■ **WORK TASK**
Word for word, transcribe the data below.

╭──

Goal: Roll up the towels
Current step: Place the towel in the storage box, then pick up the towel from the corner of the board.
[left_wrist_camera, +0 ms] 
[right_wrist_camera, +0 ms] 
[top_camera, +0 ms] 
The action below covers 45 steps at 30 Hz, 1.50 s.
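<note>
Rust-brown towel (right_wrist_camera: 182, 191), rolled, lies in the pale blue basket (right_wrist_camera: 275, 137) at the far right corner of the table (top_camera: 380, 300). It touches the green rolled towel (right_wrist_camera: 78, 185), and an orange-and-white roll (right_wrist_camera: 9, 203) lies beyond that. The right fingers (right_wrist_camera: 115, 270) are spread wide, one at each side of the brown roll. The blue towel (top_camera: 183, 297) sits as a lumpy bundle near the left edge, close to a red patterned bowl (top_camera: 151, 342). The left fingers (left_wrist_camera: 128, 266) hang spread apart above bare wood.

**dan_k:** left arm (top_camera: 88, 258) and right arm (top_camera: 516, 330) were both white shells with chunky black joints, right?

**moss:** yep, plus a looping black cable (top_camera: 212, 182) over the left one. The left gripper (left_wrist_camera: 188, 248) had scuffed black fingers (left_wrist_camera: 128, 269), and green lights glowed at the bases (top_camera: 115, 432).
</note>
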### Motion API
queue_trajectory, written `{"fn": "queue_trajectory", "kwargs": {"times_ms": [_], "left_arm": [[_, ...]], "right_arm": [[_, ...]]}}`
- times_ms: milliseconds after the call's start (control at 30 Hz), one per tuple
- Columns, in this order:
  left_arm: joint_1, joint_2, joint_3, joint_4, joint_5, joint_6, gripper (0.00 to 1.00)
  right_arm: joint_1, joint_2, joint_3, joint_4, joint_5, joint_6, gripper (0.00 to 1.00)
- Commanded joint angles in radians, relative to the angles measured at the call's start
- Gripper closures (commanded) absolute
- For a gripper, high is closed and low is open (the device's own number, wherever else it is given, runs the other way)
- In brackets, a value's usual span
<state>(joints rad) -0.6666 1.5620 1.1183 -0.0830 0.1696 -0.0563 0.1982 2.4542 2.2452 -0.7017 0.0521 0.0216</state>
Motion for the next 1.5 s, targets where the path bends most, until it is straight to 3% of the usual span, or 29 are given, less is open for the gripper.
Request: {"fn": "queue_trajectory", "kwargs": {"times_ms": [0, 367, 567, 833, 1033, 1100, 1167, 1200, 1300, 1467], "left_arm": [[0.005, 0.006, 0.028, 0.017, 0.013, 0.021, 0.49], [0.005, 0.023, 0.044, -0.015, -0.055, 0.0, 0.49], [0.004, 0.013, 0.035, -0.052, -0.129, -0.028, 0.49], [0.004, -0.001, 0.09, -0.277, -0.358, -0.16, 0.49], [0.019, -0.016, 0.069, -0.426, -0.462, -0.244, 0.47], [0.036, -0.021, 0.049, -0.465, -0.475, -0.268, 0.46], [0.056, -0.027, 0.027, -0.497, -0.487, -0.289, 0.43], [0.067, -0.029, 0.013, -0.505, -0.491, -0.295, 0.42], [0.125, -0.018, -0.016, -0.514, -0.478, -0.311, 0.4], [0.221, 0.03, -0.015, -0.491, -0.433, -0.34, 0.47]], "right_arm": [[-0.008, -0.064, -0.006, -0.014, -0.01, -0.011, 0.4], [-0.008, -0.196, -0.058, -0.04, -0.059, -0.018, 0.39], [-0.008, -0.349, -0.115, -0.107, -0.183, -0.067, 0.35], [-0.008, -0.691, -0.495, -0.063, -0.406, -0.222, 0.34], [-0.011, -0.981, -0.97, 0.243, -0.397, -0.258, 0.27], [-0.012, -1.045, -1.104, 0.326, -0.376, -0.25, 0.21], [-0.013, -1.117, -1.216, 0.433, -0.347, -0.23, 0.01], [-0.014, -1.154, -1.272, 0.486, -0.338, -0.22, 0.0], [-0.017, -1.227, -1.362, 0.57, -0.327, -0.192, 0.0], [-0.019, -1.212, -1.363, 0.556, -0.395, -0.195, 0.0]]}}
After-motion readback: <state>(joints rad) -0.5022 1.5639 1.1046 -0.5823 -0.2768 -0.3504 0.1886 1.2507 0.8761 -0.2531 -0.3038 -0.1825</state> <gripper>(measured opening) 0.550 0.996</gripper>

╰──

■ **TASK OUTPUT**
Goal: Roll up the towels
Current step: Place the towel in the storage box, then pick up the towel from the corner of the board.
[left_wrist_camera, +0 ms] 
[right_wrist_camera, +0 ms] 
[top_camera, +0 ms] 
The action below covers 45 steps at 30 Hz, 1.50 s.
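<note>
Rust-brown towel (right_wrist_camera: 182, 191), rolled, lies in the pale blue basket (right_wrist_camera: 275, 137) at the far right corner of the table (top_camera: 380, 300). It touches the green rolled towel (right_wrist_camera: 78, 185), and an orange-and-white roll (right_wrist_camera: 9, 203) lies beyond that. The right fingers (right_wrist_camera: 115, 270) are spread wide, one at each side of the brown roll. The blue towel (top_camera: 183, 297) sits as a lumpy bundle near the left edge, close to a red patterned bowl (top_camera: 151, 342). The left fingers (left_wrist_camera: 128, 266) hang spread apart above bare wood.

**dan_k:** left arm (top_camera: 88, 258) and right arm (top_camera: 516, 330) were both white shells with chunky black joints, right?

**moss:** yep, plus a looping black cable (top_camera: 212, 182) over the left one. The left gripper (left_wrist_camera: 188, 248) had scuffed black fingers (left_wrist_camera: 128, 269), and green lights glowed at the bases (top_camera: 115, 432).
</note>
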### Motion API
queue_trajectory, written `{"fn": "queue_trajectory", "kwargs": {"times_ms": [_], "left_arm": [[_, ...]], "right_arm": [[_, ...]]}}`
- times_ms: milliseconds after the call's start (control at 30 Hz), one per tuple
- Columns, in this order:
  left_arm: joint_1, joint_2, joint_3, joint_4, joint_5, joint_6, gripper (0.00 to 1.00)
  right_arm: joint_1, joint_2, joint_3, joint_4, joint_5, joint_6, gripper (0.00 to 1.00)
- Commanded joint angles in radians, relative to the angles measured at the call's start
- Gripper closures (commanded) absolute
- For a gripper, high is closed and low is open (the device's own number, wherever else it is given, runs the other way)
- In brackets, a value's usual span
<state>(joints rad) -0.6666 1.5620 1.1183 -0.0830 0.1696 -0.0563 0.1982 2.4542 2.2452 -0.7017 0.0521 0.0216</state>
Motion for the next 1.5 s, targets where the path bends most, until it is straight to 3% of the usual span, or 29 are given, less is open for the gripper.
Request: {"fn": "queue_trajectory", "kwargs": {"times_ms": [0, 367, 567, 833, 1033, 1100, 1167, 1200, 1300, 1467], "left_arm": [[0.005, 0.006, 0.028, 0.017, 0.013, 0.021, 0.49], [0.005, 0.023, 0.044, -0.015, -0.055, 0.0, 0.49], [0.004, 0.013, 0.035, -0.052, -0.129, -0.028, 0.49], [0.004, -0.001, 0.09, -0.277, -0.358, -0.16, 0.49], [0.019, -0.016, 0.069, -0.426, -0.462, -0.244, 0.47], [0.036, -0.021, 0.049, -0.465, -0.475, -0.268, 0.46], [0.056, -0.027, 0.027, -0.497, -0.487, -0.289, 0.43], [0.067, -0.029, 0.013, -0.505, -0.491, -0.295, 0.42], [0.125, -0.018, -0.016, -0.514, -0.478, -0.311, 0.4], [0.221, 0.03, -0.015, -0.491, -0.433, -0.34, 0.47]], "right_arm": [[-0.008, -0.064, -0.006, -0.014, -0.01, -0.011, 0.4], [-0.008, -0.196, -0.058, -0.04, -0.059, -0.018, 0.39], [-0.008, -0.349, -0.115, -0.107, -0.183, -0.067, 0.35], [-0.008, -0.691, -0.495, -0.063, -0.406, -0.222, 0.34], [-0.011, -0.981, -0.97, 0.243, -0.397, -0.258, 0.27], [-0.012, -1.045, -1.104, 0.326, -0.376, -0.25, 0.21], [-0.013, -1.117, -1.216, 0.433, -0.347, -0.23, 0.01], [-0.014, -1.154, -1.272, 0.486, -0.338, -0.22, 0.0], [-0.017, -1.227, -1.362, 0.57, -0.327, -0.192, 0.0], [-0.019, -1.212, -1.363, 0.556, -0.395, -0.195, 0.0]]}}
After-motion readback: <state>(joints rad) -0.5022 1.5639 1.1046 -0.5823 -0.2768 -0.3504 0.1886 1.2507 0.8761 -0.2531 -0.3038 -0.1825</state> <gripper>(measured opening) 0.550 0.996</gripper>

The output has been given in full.